Transcribe exactly the lines from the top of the records below through the line that holds "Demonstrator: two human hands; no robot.", both included, with no pictures.

Excerpts from a dataset
* * *

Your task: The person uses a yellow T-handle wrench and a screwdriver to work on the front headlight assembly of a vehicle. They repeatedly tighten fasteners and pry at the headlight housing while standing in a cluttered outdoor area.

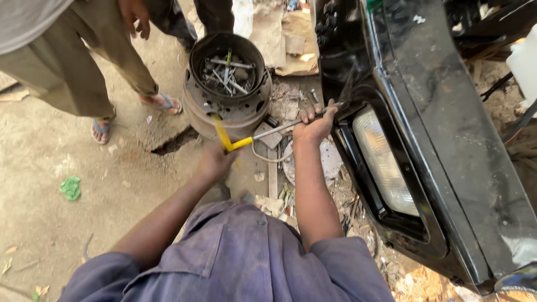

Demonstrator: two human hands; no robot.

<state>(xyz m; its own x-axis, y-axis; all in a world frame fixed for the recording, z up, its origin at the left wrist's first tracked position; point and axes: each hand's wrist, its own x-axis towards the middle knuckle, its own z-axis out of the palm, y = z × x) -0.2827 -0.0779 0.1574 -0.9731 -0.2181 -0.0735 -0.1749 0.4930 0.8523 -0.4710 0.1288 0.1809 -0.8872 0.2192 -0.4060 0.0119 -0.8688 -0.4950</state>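
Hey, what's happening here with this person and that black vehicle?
A person in a blue work shirt works a long tool with a yellow handle at the corner of a black vehicle body panel, beside its headlamp. The left hand grips the yellow end; the right hand holds the metal shaft near the panel. A metal drum of tools stands on the dirt ahead, with another person beside it.

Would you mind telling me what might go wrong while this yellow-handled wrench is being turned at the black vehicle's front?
The right hand steadies the wrench shaft close to the headlamp; a slip might knock knuckles or steel against the lens. The left hand grips the yellow handle near the metal drum, so a sudden release may strike it. A bystander's sandalled foot stands close.
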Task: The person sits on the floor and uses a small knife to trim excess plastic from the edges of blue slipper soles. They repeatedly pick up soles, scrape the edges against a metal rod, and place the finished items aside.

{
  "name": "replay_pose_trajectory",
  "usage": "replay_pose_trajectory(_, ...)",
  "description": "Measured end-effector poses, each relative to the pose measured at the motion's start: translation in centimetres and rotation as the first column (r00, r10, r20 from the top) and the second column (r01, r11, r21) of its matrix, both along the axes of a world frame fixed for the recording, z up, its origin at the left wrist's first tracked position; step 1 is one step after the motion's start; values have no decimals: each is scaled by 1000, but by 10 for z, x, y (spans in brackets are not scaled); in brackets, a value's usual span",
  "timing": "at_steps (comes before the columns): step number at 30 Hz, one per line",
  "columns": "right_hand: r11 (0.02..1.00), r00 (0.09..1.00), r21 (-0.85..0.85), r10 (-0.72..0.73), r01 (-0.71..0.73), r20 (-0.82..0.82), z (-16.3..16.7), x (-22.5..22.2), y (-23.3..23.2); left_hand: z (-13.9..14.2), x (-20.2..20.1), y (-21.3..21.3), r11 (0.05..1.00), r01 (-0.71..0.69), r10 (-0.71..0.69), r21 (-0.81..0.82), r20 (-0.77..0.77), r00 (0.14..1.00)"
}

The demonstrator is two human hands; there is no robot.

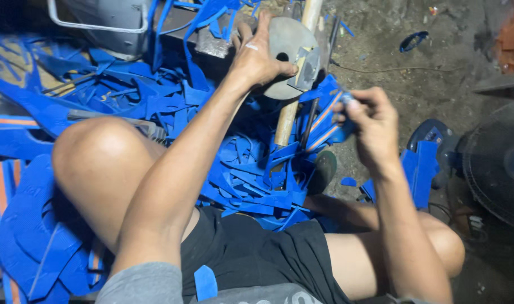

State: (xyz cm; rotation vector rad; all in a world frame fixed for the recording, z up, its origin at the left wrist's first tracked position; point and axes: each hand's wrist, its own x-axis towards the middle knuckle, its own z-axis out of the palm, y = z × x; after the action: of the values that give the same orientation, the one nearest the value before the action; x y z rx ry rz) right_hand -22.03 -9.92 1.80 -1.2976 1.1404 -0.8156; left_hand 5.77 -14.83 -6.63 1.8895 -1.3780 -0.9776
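Nearest the camera: grey shirt hem [150,284] and black shorts [257,253], with a small blue offcut [205,281] lying on the shorts. Bare left knee [96,157] raised at the left, right knee [445,242] low at the right.

Between the legs, on the floor [392,50]: a deep heap of blue scraps [251,180], strips and curved cut-offs, some edged in orange.

A little farther, to the right: right hand [369,126], fingers [352,110] pinched together on a small blue piece [342,132], held above the edge of the heap. Just beside it, a blue strip with orange stripes [323,118].

Farther on, at centre: left hand [257,56] laid flat over a round grey metal block [288,53] with a dark hole in it, fingers spread apart and pressing on its top, thumb along its near edge. Hammer [302,70] lying across the block, metal head just beside the thumb, pale wooden handle [285,121] running down into the scraps.

Farthest: grey plastic container [108,25] at upper left, a dark fan grille [496,163] at the right edge, a blue loop [413,40] alone on the bare dirt floor.
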Motion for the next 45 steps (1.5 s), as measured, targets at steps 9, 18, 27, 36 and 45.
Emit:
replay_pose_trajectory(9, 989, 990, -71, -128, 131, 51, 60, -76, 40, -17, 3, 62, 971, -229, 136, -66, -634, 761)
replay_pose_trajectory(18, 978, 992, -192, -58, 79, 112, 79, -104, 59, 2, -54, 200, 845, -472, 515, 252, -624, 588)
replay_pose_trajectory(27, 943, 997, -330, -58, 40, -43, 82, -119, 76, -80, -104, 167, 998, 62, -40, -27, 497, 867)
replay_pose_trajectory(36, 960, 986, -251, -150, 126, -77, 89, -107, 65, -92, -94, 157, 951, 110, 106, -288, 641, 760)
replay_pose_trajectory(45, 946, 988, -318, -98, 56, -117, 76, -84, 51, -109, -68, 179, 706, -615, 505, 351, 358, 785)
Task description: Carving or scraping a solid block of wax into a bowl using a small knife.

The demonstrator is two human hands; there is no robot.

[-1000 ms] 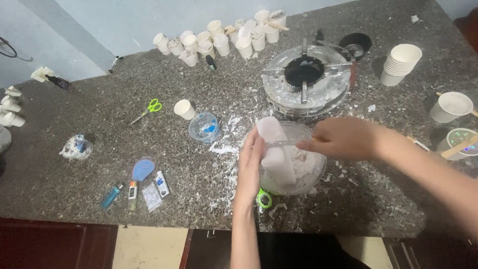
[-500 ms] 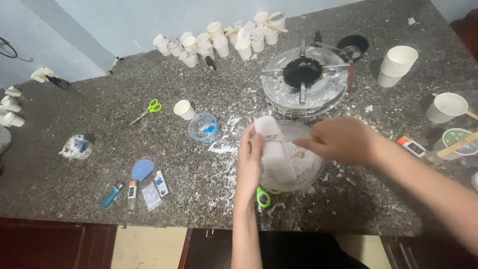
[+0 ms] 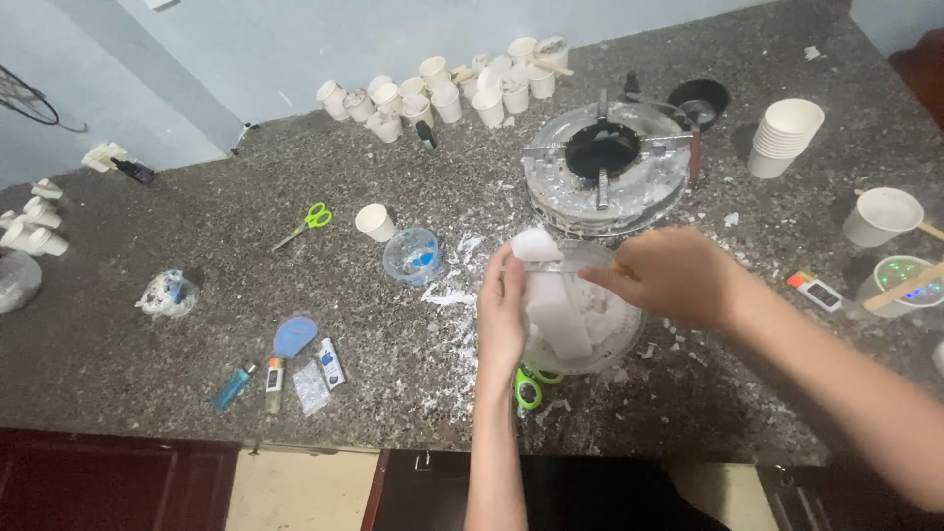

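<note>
The left hand [image 3: 503, 313] is curled around the near side of a white block [image 3: 553, 305], fingers wrapped on its left edge so that the block stands tilted inside a clear bowl [image 3: 621, 339]. The right hand [image 3: 672, 275] comes in from the right with fingers bent and closed over the far rim of the bowl, pressing toward the top of the block; a thin tool seems to lie under its fingers, but it is too hidden to make out. The block's rounded upper end pokes above the rim, and white shavings lie in the bowl around its foot.

More white flakes are scattered on the speckled stone counter [image 3: 197, 226] to the left of the bowl. Green-handled scissors [image 3: 532, 385] lie just under the bowl's near edge, partly covered by the left wrist. Behind the bowl stands a round gas burner [image 3: 602, 167] wrapped in foil. A small clear lidded tub [image 3: 411, 256] with something blue inside sits left of the flakes, and a single paper cup [image 3: 376, 222] stands upright beside it. A cluster of paper cups [image 3: 442, 88] lines the back wall, and a stack of cups [image 3: 785, 136] stands right of the burner.
</note>
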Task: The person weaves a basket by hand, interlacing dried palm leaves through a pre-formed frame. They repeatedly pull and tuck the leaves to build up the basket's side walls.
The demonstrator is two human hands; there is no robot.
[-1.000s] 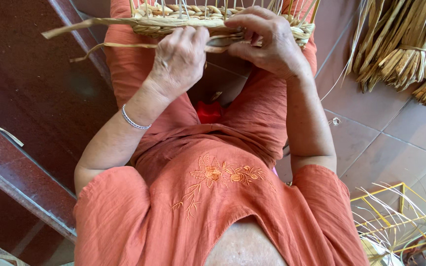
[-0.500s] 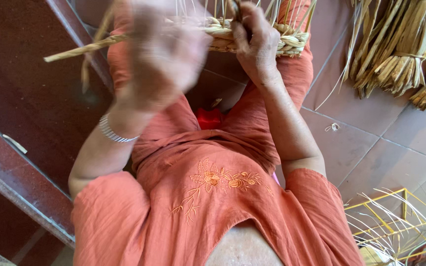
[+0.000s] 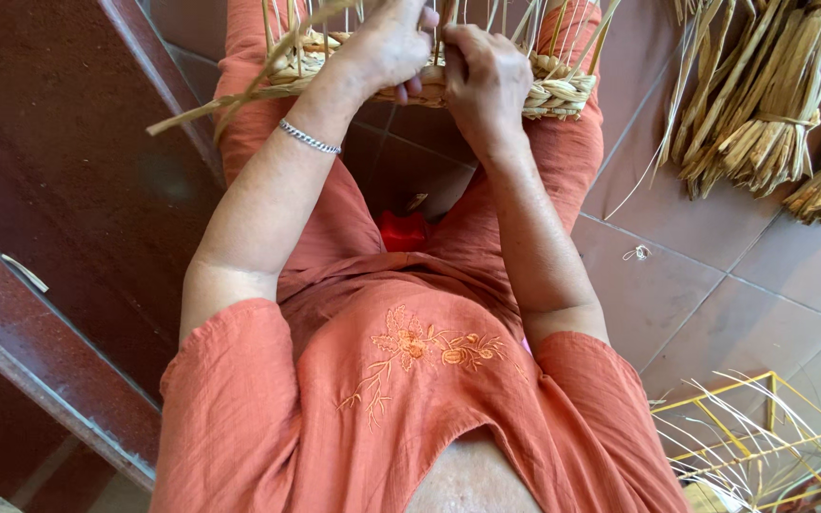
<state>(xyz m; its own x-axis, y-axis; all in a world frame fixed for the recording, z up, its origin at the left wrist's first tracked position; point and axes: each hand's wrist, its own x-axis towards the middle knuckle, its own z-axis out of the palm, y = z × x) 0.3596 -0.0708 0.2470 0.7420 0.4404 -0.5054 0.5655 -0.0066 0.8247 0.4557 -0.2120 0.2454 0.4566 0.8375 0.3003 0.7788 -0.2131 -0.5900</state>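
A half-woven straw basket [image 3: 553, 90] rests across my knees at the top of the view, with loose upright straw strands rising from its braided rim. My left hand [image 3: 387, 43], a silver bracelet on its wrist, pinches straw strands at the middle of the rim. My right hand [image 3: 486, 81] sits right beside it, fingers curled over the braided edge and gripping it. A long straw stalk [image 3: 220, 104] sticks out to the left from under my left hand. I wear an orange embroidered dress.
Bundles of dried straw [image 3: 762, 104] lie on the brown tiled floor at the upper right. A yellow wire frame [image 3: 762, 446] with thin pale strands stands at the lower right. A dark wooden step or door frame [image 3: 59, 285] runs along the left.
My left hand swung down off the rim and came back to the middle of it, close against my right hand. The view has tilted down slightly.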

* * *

Your solution:
Your task: The person uses a yellow T-handle wrench and a screwdriver to work on the front headlight assembly of a vehicle. They repeatedly tighten fasteners and pry at the headlight housing while standing in a cluttered outdoor area.


Demonstrator: two human hands; no robot.

This exercise calls for no further output.